Кулибин трясся за наше детище и упрекал меня в том, что я такой спокойный. И что вообще, по его словам, «венчаться — это богоугодное дело, но то, что обществу представим пароход, ещё более важное событие, ибо первые за всей Европы подобное сладили». Как-то так выражался Кулибин.
Я догадывался, с чем связаны страхи и переживания гениального изобретателя. Дело в том, что его придумки либо вовсе не финансировались и выставлялись на смех, либо, как с последним изобретением — оптическим телеграфом, сразу же в музей направили. А Иван Петрович хотел, чтобы его изобретения работали для людей и прославляли имя Кулибина. Не лишён человек честолюбия, и в данном случае это более чем обоснованно.
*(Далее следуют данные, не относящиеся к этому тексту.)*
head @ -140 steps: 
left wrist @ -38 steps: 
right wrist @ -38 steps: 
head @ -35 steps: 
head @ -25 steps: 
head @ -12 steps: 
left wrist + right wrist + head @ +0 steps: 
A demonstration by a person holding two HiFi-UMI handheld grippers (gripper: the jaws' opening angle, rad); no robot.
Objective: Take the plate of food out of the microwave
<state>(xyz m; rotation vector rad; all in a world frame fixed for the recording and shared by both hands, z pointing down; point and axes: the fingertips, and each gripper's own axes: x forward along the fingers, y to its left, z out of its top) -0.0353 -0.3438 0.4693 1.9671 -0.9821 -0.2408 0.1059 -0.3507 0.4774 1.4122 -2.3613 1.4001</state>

А так что касается оптического телеграфа, то уже строятся столбы, и первыми подобной связью будут объединены Белокуракино и Надеждово, после Белгород и, возможно, Луганский железоделательный завод. А там, с чем судьба не шутит, может и до Крыма доведём, пока в Петербурге не поймут пользу изобретения и не подпишут нашу компанию провести подобный телеграф от столицы к Москве.
— Приехали! — сказал я, когда карета остановилась, и послышались приветственные крики.
Большая часть горожан Нижнего Новгорода собралась недалеко от набережной. Для людей были выставлены более ста молодых бычков, жарились куры, утки, закуплена мука и выпечен хлеб. Были там и нанятые нами с Вяземским артисты, кукольные театры. Не обошлось и без алкоголя. Однако, народ не пускали на саму набережную, перекрытую солдатами, тут были гости нашей свадьбы. Хотя, по факту, и горожане также гости, просто из тех, кто подарков не дарит.